This novel tells the story of Elizabeth Bennet (Lizzie), a young woman under pressure from her family to find an appropriate husband. Lizzie’s task is made more difficult by her mother, who believes that she should marry a rich but unattractive cousin, Mr. Collins. Meanwhile, Lizzie’s own prejudices blind her, at first, to the virtues of the handsome Mr. Darcy. 
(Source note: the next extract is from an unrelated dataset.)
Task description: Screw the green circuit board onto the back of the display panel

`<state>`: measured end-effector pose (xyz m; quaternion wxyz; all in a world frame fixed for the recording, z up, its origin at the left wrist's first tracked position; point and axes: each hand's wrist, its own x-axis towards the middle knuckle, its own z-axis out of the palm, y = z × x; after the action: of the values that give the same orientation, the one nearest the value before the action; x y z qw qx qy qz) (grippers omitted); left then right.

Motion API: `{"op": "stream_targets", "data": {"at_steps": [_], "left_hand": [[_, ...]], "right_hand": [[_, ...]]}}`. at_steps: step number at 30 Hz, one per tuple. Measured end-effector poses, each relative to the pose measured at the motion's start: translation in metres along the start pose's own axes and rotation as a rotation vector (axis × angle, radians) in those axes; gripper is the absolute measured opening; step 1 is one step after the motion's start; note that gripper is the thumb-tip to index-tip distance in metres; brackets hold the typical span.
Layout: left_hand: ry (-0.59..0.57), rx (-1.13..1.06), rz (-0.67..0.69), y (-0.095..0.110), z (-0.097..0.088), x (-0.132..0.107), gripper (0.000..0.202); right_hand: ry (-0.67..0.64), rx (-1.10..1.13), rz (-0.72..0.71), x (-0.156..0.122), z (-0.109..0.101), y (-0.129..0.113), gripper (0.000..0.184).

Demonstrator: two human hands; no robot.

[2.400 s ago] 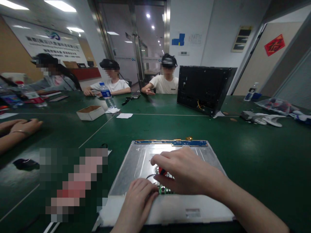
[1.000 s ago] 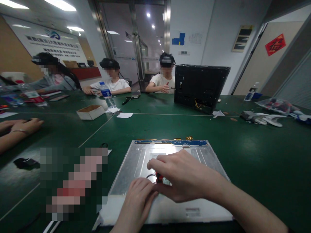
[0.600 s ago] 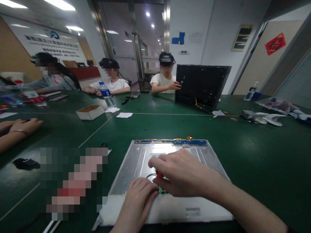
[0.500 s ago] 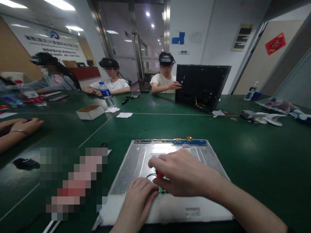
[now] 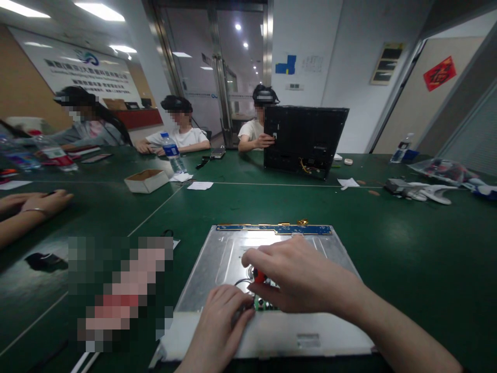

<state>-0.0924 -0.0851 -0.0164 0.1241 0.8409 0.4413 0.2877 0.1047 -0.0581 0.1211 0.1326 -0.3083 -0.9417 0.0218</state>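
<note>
A flat silver metal panel (image 5: pixel 217 261) lies on the green table in front of me, with a blue circuit strip (image 5: pixel 274 228) along its far edge. My right hand (image 5: pixel 301 277) is curled over the panel's middle, its fingers pinched on a small red-handled tool (image 5: pixel 258 274). Just under it shows a small green circuit board (image 5: pixel 264 305) with thin black wires. My left hand (image 5: pixel 221 318) rests closed on the panel's near edge beside that board, its fingertips pressed down at the wires.
Across the green table (image 5: pixel 407 248) a person holds an upright black monitor casing (image 5: pixel 305 140). Two more people sit far left, near a water bottle (image 5: pixel 171 151) and a small cardboard box (image 5: pixel 146 180). Another person's hand (image 5: pixel 37 202) lies at the left. White parts (image 5: pixel 421 189) lie at the right.
My right hand has shifted slightly on the red tool over the board. The person opposite has pulled the black casing to the left and now holds its edge.
</note>
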Motion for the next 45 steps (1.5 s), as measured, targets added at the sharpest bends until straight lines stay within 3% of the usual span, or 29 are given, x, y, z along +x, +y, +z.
{"op": "stream_targets", "data": {"at_steps": [6, 40, 45], "left_hand": [[-0.010, 0.004, -0.051, 0.0030, -0.0009, -0.0024, 0.005], [0.028, 0.032, -0.014, 0.0045, 0.0001, -0.0015, 0.011], [0.037, 0.024, 0.001, 0.0046, 0.0000, -0.0007, 0.012]], "right_hand": [[-0.020, 0.002, -0.013, 0.0004, 0.0017, -0.0013, 0.012], [-0.036, -0.033, -0.006, 0.0022, 0.0080, -0.0012, 0.020], [-0.043, 0.001, -0.024, 0.0017, 0.0057, -0.0016, 0.011]]}}
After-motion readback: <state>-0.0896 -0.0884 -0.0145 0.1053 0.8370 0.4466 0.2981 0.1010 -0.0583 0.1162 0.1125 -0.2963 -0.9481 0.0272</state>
The Bennet family has five daughters but no sons and, by the laws of the time, the family home will pass to their male cousin, Mr. Collins, when Mr. Bennet dies. The only way for the Bennet girls to achieve future financial security is to “marry well.” But finding the right man isn’t easy. Independent Lizzie refuses to marry for money and is shocked when her friend Charlotte does just that. Charlotte, already aged twenty-seven, explains her pragmatic action to Lizzie:

“I am not romantic, you know; I never was. I ask only a comfortable home; and considering Mr. Collins’s character, connection, and situation in life, I am convinced that my chance of happiness with him is as fair as most people can boast on entering the marriage state.”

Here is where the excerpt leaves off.